一方、エビ養殖は国がm2あたりの養殖数を60匹と決めているのですが、収益性が低いので「養殖数を増やさせてほしい」と要望されていると言う事です(2010.5月)。ちなみにマレーシアでは100匹以上200匹位の養殖密度で、タイの2~3倍ですね。それでもエビ養殖は藻よりも生産性が低いのです。マレーシアではエビが病気にかかり、海藻栽培に転業した人にも会ってきましたが、収益計算は変わってきても、日本人向けとなるとバイオマス事業は安価です。日本人向けとなると当社システムエビ養殖が現状断然有利です。いずれにしろ日本の感覚では、1ヘクタールあたり最低でも1億以上にならないと事業となりませんので、難しいですね。
(8)日本の藻類栽培事業の可能性と水質基準
海水を必要とするバイオマス用養殖池を陸上で作る時、「日本では休耕田を使うと良い」との新聞記事を目にします。しかし、環境先進国の日本では難しいかも知れません。塩分を使う先例として、日本各地に「漬物屋」があり、日本中に数千企業があるそうですが、近々排水の水質基準が変わるようです。「塩分濃度の高い排水が流せなくなり、廃業しなければならない」と相談を受け、テストをしてきました。特殊菌や酵素処理したり、マイクロバブル(10μ以下の気泡)を使ってみたり、膜を単独で・複合利用しても安価に処理することが出来ません。詰まる所、水を安価に加熱する製塩技法かと言われています。塩水を使うと言うのは簡単ではないのです。山間地の田んぼの塩分使用で廃池となったタイの先例を参考にしないといけないでしょう。

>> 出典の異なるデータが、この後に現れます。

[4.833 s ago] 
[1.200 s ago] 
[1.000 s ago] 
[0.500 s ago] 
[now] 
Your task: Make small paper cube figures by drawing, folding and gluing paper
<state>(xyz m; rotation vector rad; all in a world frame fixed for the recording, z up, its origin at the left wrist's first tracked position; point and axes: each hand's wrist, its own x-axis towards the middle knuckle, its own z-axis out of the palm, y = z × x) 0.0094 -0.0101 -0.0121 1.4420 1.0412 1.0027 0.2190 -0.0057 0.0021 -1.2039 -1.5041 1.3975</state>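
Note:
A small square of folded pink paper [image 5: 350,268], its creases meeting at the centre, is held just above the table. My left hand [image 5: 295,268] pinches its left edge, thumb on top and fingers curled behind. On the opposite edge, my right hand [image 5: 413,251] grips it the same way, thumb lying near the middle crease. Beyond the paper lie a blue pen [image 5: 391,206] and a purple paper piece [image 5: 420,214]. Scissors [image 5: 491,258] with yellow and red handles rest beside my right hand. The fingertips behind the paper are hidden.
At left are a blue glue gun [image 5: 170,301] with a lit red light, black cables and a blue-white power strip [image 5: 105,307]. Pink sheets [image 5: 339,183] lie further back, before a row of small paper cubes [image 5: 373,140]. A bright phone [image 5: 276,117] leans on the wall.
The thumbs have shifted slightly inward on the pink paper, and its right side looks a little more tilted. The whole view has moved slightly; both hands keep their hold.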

(9)バイオマス用藻類養殖は、”漁民”も”農民”も難しいかも~食糧生産専任か
バイオマス用藻類養殖は、現状はグローバル企業の主導で進められています。どの様な生産管理システムになるのか、特許の抱え込みが起きてくるのか、グループ間の競争が予想され漁業振興になるものなのか見通しが立ちません。

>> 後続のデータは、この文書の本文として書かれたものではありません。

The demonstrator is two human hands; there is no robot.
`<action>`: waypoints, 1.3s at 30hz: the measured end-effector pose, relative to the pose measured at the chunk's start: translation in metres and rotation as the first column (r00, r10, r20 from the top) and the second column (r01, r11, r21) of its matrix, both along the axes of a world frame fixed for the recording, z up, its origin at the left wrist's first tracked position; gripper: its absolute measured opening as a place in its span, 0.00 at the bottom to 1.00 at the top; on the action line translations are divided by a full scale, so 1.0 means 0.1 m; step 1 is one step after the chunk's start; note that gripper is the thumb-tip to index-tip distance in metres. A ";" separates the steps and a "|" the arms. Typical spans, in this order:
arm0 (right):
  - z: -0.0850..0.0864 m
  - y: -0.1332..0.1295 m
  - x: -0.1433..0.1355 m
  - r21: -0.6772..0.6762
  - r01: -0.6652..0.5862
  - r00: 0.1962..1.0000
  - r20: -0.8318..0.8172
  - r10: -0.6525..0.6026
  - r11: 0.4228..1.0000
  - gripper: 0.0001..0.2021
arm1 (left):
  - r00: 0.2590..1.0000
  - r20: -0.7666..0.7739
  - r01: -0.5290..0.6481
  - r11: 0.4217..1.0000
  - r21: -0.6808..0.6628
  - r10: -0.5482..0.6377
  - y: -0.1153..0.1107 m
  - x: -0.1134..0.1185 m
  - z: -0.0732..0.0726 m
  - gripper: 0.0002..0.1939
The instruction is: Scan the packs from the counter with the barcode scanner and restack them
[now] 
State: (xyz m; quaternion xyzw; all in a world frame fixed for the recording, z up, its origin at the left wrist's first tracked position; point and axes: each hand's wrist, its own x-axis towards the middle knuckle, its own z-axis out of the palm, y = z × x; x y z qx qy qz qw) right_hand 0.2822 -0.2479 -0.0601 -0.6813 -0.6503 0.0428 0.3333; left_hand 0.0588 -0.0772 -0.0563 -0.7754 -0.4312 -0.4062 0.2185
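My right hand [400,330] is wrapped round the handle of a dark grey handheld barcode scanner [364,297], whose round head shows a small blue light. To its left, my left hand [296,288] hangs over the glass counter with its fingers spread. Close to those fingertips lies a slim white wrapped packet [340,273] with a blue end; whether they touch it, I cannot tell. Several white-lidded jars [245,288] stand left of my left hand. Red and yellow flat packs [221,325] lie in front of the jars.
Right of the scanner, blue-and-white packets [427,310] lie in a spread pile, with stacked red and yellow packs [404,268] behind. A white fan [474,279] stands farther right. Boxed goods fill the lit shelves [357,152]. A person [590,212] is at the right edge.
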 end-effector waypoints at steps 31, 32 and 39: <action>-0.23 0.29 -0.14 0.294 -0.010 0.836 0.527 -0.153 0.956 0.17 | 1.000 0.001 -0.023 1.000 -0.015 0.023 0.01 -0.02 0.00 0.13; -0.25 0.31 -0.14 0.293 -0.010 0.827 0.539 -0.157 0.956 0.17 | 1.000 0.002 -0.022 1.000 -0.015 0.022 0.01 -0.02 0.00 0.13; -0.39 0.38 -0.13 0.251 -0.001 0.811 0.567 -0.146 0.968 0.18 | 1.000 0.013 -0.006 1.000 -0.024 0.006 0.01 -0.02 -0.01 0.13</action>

とりあえず、安価なバイオマス用藻類養殖池は新興国に任せる分業が必要で、日本の農林水産従事者は深刻化する「食糧不足」と「価格高騰」に対応する食品生産技術を充実させなければと考えます。
食糧の不足や高騰の原因として、自然環境の影響と新興国の経済力の向上に伴い、「戦略的輸出」から「自国消費向け」「動物タンパクの需要増」が指摘されています。2010年に訪問した東南アジア諸国の「エビ養殖」事情に絞ってみてもよく理解できます。
①養殖先進国 台湾は輸入国になり、市場価格は日本より高い。
②ボルネオ島(マレーシア)は、5年前には20,000t生産されたものが、1/10の2,000tになった。2,000tでは冷凍工場の経営ができないので、生産調整に入り、島内消費価格を下げないように減産している。余分なものはインドネシアに輸出しているとのことです。

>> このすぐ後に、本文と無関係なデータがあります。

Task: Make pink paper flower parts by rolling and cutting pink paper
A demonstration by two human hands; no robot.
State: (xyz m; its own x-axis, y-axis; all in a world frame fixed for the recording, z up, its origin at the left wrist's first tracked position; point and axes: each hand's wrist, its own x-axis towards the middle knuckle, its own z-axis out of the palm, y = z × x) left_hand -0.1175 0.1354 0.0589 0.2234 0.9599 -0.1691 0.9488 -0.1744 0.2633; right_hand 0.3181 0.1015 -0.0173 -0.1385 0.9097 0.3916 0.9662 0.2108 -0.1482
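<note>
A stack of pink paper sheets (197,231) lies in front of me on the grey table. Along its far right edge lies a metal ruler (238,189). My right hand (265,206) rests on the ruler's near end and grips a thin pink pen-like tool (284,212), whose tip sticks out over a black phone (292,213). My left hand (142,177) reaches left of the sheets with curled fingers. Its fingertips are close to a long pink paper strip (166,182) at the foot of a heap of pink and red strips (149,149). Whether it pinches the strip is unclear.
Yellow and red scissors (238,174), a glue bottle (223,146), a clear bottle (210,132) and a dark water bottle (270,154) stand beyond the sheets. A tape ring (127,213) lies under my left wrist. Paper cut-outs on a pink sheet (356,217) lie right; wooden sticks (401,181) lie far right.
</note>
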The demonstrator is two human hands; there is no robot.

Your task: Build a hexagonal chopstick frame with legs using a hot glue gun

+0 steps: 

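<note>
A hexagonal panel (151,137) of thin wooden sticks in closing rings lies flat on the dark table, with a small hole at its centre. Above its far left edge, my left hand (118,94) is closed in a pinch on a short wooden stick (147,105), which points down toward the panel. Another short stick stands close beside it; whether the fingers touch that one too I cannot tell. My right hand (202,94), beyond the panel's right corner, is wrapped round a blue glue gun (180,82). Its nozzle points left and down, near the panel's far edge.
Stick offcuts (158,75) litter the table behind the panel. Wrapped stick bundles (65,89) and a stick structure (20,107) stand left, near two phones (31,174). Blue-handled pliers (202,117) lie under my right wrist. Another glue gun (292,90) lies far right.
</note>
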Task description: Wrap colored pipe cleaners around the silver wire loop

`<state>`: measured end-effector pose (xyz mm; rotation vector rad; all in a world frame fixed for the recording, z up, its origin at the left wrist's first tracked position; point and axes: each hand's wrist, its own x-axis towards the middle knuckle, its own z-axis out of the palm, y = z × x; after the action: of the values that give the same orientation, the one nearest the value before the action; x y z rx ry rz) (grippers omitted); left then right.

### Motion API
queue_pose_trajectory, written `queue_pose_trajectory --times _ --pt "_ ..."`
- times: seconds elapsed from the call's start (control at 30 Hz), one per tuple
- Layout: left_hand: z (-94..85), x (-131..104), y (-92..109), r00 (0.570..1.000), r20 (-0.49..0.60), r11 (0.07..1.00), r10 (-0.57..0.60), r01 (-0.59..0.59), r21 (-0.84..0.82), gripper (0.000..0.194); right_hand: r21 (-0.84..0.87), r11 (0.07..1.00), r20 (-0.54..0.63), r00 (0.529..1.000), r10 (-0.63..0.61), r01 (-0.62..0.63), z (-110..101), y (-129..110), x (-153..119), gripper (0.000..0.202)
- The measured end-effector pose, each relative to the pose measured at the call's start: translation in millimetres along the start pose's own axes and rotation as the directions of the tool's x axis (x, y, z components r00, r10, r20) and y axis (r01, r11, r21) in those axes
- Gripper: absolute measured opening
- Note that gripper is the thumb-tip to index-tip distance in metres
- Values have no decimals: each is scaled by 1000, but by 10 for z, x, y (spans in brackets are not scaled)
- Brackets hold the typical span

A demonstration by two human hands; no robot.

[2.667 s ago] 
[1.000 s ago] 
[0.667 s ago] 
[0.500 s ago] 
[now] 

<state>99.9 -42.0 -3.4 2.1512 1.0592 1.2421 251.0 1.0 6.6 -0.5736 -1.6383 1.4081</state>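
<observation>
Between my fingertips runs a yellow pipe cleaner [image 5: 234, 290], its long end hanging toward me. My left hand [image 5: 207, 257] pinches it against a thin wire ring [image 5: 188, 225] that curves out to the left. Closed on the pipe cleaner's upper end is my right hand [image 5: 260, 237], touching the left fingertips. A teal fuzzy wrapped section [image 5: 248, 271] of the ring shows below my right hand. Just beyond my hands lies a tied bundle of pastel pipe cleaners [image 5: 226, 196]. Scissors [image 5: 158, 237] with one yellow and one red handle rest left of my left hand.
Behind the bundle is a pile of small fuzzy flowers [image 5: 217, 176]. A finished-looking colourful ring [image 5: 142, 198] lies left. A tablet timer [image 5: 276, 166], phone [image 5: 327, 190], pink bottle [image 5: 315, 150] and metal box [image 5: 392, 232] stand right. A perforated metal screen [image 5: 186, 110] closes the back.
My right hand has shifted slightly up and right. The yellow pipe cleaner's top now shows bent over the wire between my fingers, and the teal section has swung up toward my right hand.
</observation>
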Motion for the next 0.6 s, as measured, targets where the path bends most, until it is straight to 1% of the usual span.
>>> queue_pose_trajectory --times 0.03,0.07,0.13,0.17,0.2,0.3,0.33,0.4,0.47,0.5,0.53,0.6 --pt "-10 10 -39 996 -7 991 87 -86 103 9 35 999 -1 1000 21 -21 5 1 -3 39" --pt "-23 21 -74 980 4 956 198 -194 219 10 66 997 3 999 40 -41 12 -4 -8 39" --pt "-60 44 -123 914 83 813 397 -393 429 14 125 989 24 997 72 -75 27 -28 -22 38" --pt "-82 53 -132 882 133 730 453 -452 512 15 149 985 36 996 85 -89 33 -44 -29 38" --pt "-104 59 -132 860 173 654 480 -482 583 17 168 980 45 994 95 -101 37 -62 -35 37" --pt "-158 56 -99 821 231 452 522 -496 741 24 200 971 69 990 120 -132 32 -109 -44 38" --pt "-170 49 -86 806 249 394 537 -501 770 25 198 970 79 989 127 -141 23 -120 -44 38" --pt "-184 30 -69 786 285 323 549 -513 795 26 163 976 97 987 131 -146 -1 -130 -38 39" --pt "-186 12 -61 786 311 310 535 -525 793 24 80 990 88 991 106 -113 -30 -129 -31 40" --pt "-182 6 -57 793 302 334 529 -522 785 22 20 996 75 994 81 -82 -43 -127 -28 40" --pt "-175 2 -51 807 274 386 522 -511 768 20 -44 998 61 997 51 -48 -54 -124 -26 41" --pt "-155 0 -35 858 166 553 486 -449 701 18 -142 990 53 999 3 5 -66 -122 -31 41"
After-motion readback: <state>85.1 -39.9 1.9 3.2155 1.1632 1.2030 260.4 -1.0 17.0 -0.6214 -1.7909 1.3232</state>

③タイでは50%は自国消費に回し、残り半分近くを30%高値で売れるヨーロッパ向けに輸出し、残ったら安い日本へと輸出しています。
④中国では安全な日本産は高くても買いたい。
まさに、日本は輸入がますます厳しくなっていく様が見られました。そして高収益”藻類”生産が始まるまで、10年しかありません。
『食品輸入』から『国内生産』にシフトしないと、最高額輸入タンパクである『エビ』が日本から姿を消すのが目に見えるようです。